Non-disabled people, I really don't want to silence your voice. I want to hear it! But I want you to hear my voice too. So please speak out against the R-word -- but don't forget to mention the effect it has on disabled people. And please, write from your own perspective -- but don't forget to acknowledge ours.


  1. I got it in your original post, I saw in another blog this misunderstandings and I think you explained very well here what you mean.

  2. Speaking only for myself, I do appreciate the nuance of what you were saying, and I hope I haven't given the impression that I thought otherwise.

  3. Thank you, Alicia. And thanks Rob, I really appreciate that.

  4. sometimes my voice sounds sort of high pitched and annoying, and it's at those times that you probably DO want to silence my voice. But I totally get what you're saying here.

  5. hi zoe,

    thanks for your posts on this and in those dialogues. i am a mom with a son who has mild CP. he is 4. i have just started to come to terms with an identity that includes being a parent of someone with a disability. i am thankful for your blog posts, because i hadn't thought about the issue of my son's voice, and the fact that people would be more sympathetic to what i might have to say compared to what my son has to say. you helped me engage in some perspective taking, and i am thankful. i will keep this on my radar screen and be sure that i am doing everything i can to help the word hear my son's own voice, and not to drown it out with my own.

    thanks again.

  6. Zoe, I just finally got around to reading the dialogues this week and this is what I posted on your post.

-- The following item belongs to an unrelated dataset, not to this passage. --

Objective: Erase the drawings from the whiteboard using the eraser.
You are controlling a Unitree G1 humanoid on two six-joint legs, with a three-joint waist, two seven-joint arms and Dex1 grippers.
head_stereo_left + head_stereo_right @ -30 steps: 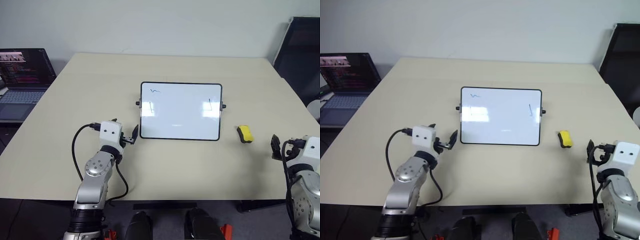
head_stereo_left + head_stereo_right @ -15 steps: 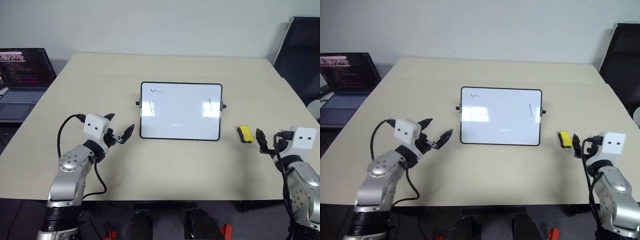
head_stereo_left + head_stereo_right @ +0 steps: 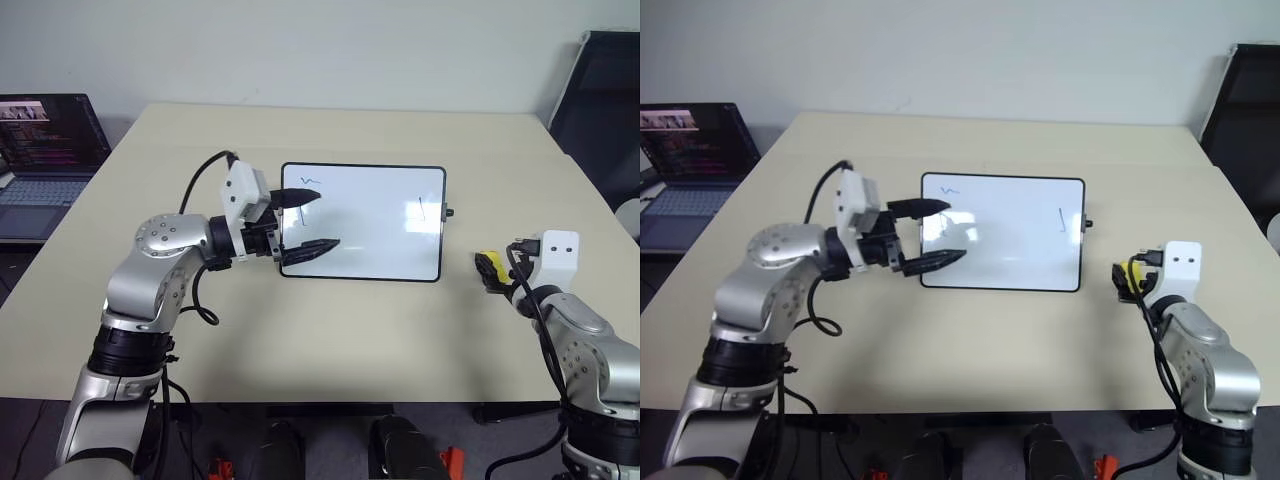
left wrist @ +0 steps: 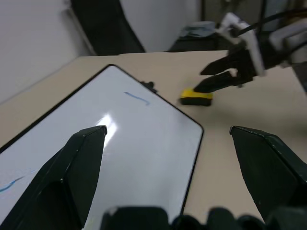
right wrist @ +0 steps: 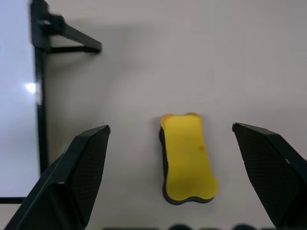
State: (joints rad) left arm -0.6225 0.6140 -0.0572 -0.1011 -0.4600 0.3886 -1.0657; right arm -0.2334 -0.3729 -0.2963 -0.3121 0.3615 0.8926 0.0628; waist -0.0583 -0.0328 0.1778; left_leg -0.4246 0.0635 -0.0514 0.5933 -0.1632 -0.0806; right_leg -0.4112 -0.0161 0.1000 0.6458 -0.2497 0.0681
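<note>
The whiteboard lies flat mid-table, with a small squiggle near its far left corner and a short vertical stroke near its right edge. My left gripper hovers open above the board's left part, pointing right, nothing between its fingers. The yellow eraser lies on the table just right of the board. My right gripper is open, and the eraser sits between its spread fingers without touching them. The left wrist view shows the board, the eraser and the right gripper over it.
The beige table carries the board and eraser. An open laptop sits on a lower surface at the far left. A black chair stands past the table's right corner.
My left arm rose and swung right, from beside the board's near left corner to above its left part. My right gripper moved forward and left up to the eraser.
</note>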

I want you to see it, because your post really affected me profoundly and I want to thank you for that.

    I know I'm totally late to this dialogue, but I feel compelled to comment, even if no one actually reads it. My son has autism and was diagnosed a couple years ago. I have read dozens of books and hundreds of internet articles about autism, but your post? Yeah, your post taught me the most important lesson ever, with regards to autism and my son. Thank you for opening my eyes, because you're right. I am sure I do tend to sometimes make these same mistakes.

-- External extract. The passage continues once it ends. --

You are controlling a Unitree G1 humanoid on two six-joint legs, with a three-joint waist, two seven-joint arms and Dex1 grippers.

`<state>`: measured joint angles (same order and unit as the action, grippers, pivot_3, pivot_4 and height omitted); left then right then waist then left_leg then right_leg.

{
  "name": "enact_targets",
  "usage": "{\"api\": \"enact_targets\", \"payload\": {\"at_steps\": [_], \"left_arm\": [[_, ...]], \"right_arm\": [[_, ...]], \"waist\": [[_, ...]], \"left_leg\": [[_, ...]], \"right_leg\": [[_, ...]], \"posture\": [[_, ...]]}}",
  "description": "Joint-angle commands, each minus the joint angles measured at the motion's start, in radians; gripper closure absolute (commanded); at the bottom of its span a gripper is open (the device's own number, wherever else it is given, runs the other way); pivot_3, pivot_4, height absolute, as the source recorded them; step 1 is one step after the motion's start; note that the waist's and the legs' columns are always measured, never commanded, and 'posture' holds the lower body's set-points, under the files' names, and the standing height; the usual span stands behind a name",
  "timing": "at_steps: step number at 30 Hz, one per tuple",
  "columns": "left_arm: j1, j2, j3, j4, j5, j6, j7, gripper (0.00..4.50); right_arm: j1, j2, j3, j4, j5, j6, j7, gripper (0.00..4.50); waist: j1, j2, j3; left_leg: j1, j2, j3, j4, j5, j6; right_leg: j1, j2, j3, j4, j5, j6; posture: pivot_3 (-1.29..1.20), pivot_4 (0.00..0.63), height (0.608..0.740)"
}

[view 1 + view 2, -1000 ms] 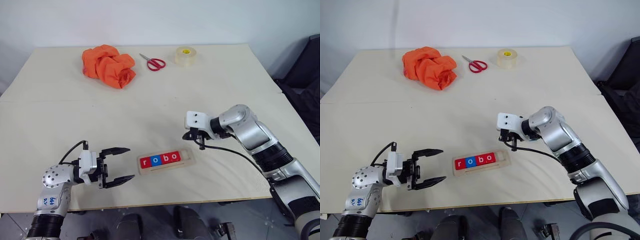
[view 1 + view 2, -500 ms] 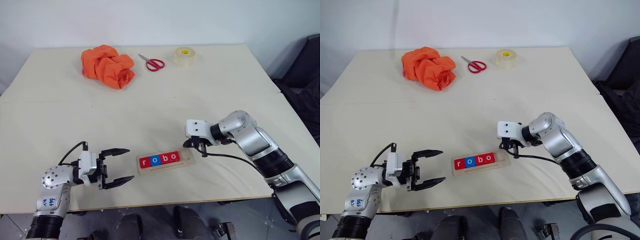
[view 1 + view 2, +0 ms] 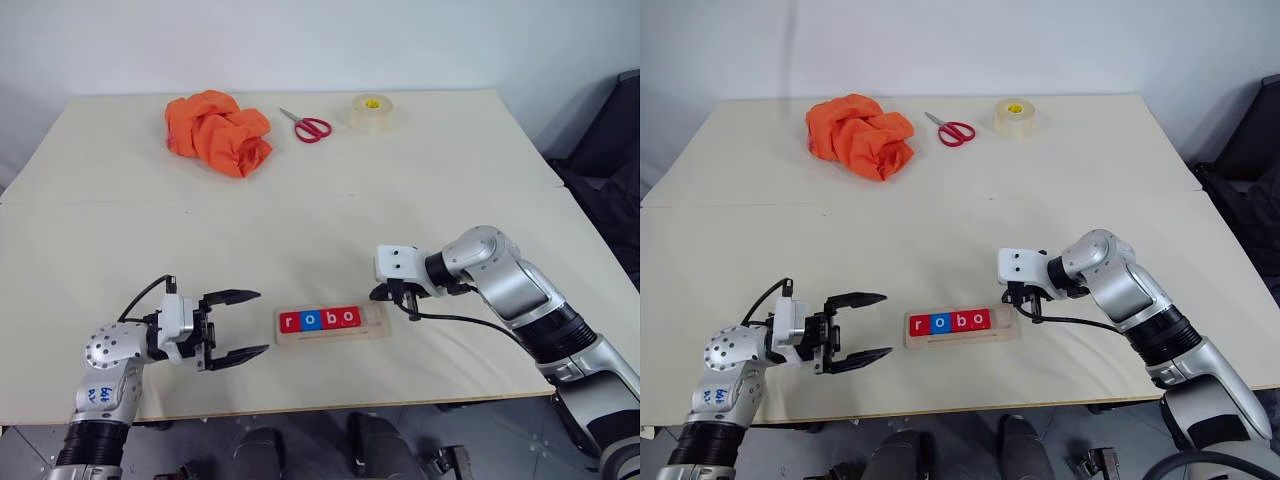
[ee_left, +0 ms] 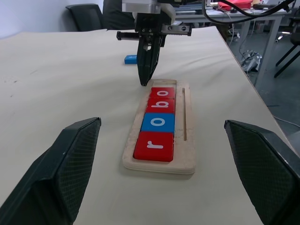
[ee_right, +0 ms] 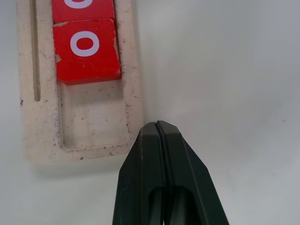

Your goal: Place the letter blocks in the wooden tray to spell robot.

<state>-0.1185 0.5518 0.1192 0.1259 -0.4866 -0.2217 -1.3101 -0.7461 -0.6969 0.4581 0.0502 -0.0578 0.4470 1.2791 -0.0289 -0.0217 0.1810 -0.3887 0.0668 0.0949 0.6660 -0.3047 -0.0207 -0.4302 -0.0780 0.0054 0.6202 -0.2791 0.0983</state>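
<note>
- Tray contents first: I read r, o, b, o in the wooden tray (image 3: 333,322), low centre of frame, with its right-end slot bare, waiting for the t
- Blue block (image 4: 131,59) lies on the table (image 3: 300,220) behind my right pincer (image 4: 144,77); I take it for the t, letter unreadable
- Right pincer is pressed fully together, holding nothing, tip beside that slot
- Left pincer (image 3: 243,325) stands wide and idle at lower left

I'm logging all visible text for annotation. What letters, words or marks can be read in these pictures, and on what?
"r", red letter block in the wooden tray.
"o", blue block.
"b", red block.
"o", red block, last in the row.
Blue handwriting on the left arm's wrist housing: too small to read.
</note>
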Motion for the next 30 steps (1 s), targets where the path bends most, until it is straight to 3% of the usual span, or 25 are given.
{"api": "enact_targets", "payload": {"at_steps": [1, 9, 12, 22, 26, 30], "left_arm": [[-0.019, 0.011, 0.008, 0.008, -0.013, -0.011, -0.02, 0.0], [-0.073, 0.019, 0.01, 0.098, -0.013, -0.021, -0.077, 0.0], [-0.102, 0.019, 0.009, 0.146, -0.012, -0.031, -0.108, 0.0], [-0.202, 0.014, -0.001, 0.29, -0.003, -0.046, -0.192, 0.0], [-0.227, 0.012, -0.008, 0.314, -0.006, -0.041, -0.22, 0.0], [-0.227, 0.016, -0.011, 0.306, -0.01, -0.036, -0.229, 0.0]], "right_arm": [[0.004, -0.018, -0.102, -0.04, 0.017, 0.062, -0.068, 4.48], [0.207, -0.031, -0.377, -0.232, 0.133, 0.188, -0.222, 4.48], [0.306, -0.031, -0.497, -0.318, 0.212, 0.32, -0.264, 3.62], [0.664, 0.0, -0.835, -0.566, 0.33, 0.349, -0.423, 0.13], [0.86, 0.034, -0.977, -0.716, 0.396, 0.378, -0.442, 0.02], [0.948, 0.045, -1.037, -0.766, 0.435, 0.378, -0.47, 0.02]], "waist": [[0.001, 0.0, 0.0], [0.004, 0.0, 0.0], [0.004, 0.0, 0.0], [0.001, 0.0, 0.0], [0.007, 0.0, 0.0], [0.001, -0.001, 0.0]], "left_leg": [[0.0, 0.0, 0.0, 0.0, 0.0, 0.0], [-0.001, 0.0, -0.001, -0.001, 0.0, 0.0], [-0.001, -0.001, 0.0, -0.001, 0.0, 0.0], [0.0, 0.0, -0.001, -0.001, 0.0, 0.0], [0.0, 0.0, -0.002, -0.001, 0.0, 0.0], [0.0, -0.001, -0.002, 0.0, 0.0, 0.0]], "right_leg": [[0.0, 0.0, 0.0, 0.0, 0.0, 0.0], [0.0, 0.0, -0.001, -0.001, 0.0, 0.0], [0.0, -0.001, 0.0, -0.002, 0.0, 0.0], [0.001, 0.001, 0.0, -0.001, 0.0, 0.002], [0.001, 0.001, -0.001, -0.001, 0.0, 0.002], [0.003, 0.001, 0.0, -0.002, 0.0, 0.004]], "posture": [[0.0, 0.15, 0.74], [0.0, 0.15, 0.74], [0.0, 0.15, 0.74], [0.0, 0.15, 0.74], [0.0, 0.15, 0.74], [0.0, 0.15, 0.74]]}}
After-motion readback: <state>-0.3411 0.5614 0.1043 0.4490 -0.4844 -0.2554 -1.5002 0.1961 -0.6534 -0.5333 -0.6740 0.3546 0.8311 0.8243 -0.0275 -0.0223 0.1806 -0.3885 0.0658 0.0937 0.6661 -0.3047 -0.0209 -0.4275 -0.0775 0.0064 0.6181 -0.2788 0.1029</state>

    I think it's relatively natural as parents to let our pride get in the way. Even with my 'NT' kids, I want to be the one who makes everything better for them, and if I am being perfectly frank, I sometimes want some thanks and some glory. In a way, I relish that they need me, even though, logically I know that the point is to make them independent. It's about them, not me. But I have to make a conscious effort to remember this and to live by it. This way of thinking does not come naturally to me.

    It's hard, though, to watch them grow up and need me a little less everyday. And this is because of my pride, my self-indulgent, self-absorbed personality. I battle it, I really do, but I'm just saying that this is what makes it hard to read posts like this. I feel so protective of my kids, especially my son with autism. It's hard to let go--I don't want anyone to hurt him. But, as with my other two kids, I need to acknowledge that he's smart and capable and that no one is better equipped for expressing what he needs than he is. That I don't know everything. That I am not his savior or his shepherd. I am just his mom, here to help him find his own voice and his own way, not find it for him. That this is not ultimately about me, but about Danny, who happens to have autism.

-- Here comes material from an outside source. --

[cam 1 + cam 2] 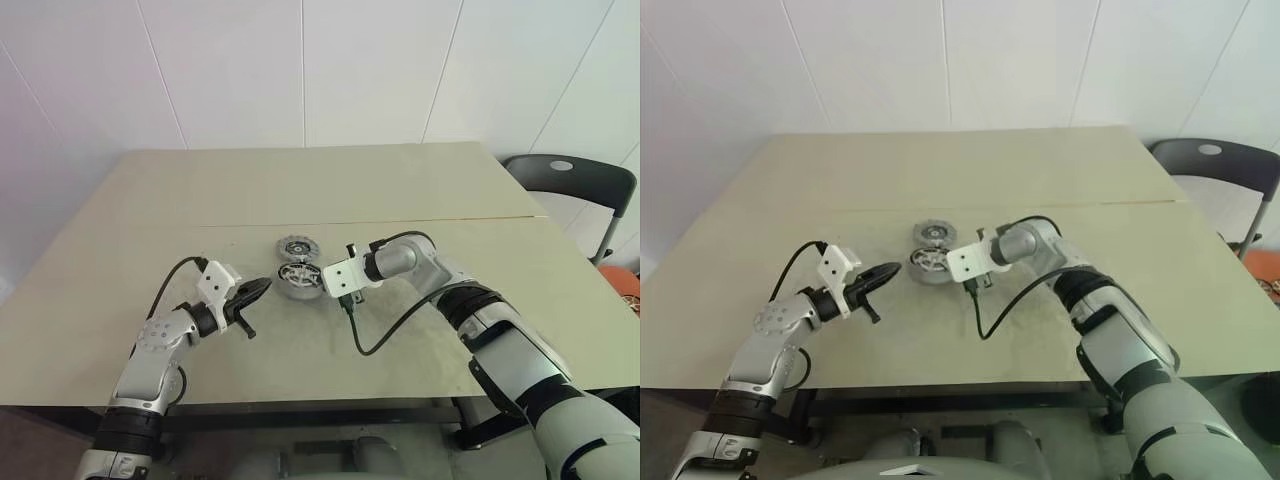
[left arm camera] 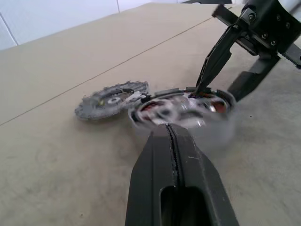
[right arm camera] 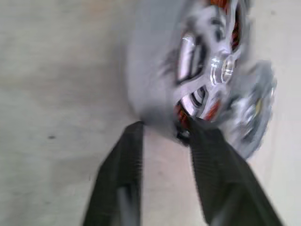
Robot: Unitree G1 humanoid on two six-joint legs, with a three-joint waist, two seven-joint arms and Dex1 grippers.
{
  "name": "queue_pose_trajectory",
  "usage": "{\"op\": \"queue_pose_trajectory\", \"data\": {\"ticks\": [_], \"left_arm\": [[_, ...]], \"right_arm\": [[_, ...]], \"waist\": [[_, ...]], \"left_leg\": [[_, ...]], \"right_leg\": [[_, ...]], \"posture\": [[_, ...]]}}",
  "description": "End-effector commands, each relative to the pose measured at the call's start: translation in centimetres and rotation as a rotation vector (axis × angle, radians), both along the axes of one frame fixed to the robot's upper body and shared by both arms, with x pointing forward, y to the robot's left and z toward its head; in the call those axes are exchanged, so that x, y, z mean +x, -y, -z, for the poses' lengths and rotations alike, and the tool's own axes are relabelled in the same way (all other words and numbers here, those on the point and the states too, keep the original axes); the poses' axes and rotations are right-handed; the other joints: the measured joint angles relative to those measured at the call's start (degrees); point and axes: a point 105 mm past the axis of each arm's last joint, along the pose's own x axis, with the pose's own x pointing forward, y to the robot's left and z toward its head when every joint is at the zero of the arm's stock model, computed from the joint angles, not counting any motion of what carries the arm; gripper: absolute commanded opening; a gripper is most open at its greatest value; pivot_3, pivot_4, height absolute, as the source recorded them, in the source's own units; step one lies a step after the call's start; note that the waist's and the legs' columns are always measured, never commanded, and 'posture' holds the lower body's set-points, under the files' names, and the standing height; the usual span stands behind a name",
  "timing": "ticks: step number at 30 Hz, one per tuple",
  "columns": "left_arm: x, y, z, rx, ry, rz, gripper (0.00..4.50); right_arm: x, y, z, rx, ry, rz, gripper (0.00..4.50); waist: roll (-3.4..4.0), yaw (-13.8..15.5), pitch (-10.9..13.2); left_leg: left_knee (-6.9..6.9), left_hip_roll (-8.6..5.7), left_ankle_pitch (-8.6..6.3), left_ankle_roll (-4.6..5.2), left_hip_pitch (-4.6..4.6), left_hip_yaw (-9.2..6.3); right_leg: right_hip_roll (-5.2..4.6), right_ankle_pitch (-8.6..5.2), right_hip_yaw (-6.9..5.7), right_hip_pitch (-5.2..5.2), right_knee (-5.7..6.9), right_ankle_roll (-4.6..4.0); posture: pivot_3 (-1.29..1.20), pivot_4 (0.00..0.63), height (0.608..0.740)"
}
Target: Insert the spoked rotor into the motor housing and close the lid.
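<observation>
On the counter (image 1: 420,180), right gripper (image 2: 214,89) straddles the motor housing (image 1: 299,279) rim, fingers apart; left gripper (image 1: 262,287) clenched empty; lid (image 1: 294,246) just behind.

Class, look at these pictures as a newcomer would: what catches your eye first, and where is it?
Mid-table, the right gripper reaches down onto the rim of the motor housing, where silvery spokes lie over copper windings. The ribbed grey lid lies just behind, touching it. The left gripper, shut, points at the housing from its left.

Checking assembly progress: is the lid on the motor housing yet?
Off. The lid lies flat on the table beside the motor housing, whose copper windings show.
</observation>
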Motion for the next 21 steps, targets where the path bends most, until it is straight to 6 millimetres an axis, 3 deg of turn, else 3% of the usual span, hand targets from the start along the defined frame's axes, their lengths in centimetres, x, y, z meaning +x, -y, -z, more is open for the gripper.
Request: {"op": "queue_pose_trajectory", "data": {"ticks": [1, 14, 21], "left_arm": [[0.4, 0.3, -1.3, 0.003, 0.053, 0.013, 0.00], [0.5, 0.7, -1.2, 0.010, 0.051, 0.026, 0.00], [0.6, 1.6, -0.9, 0.001, 0.047, 0.046, 0.00]], "right_arm": [[0.0, 0.1, -0.4, -0.007, 0.002, -0.010, 0.93], [-1.5, 0.0, -0.6, -0.004, -0.018, -0.062, 0.91], [-2.0, 2.0, -0.5, -0.038, -0.023, -0.022, 0.91]], "waist": [[0.00, 0.03, 0.00], [0.00, 0.36, 0.00], [0.00, 1.49, 0.00]], "left_leg": [[-0.02, 0.00, 0.00, 0.00, 0.00, 0.00], [-0.05, 0.00, -0.01, 0.00, -0.07, 0.00], [-0.04, 0.00, -0.01, 0.00, -0.08, 0.00]], "right_leg": [[0.00, 0.00, -0.01, 0.00, 0.00, 0.01], [-0.03, 0.00, -0.02, -0.03, -0.10, 0.00], [-0.03, 0.00, -0.03, -0.03, -0.11, 0.00]], "posture": [[0.00, 0.000, 0.740], [0.00, 0.000, 0.740], [0.00, 0.000, 0.740]]}}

    I am going to print out this post, because if I can remember all you have said, then I will be a truly good advocate for my son, not just a martyr mom who can't let go. So, thank you, Zoe, for being a strong courageous writer who isn't afraid of a confrontation. I am so grateful that my son has people like you starting this revolution, so that maybe by the time he's an adult, people will see these issues in a whole new light.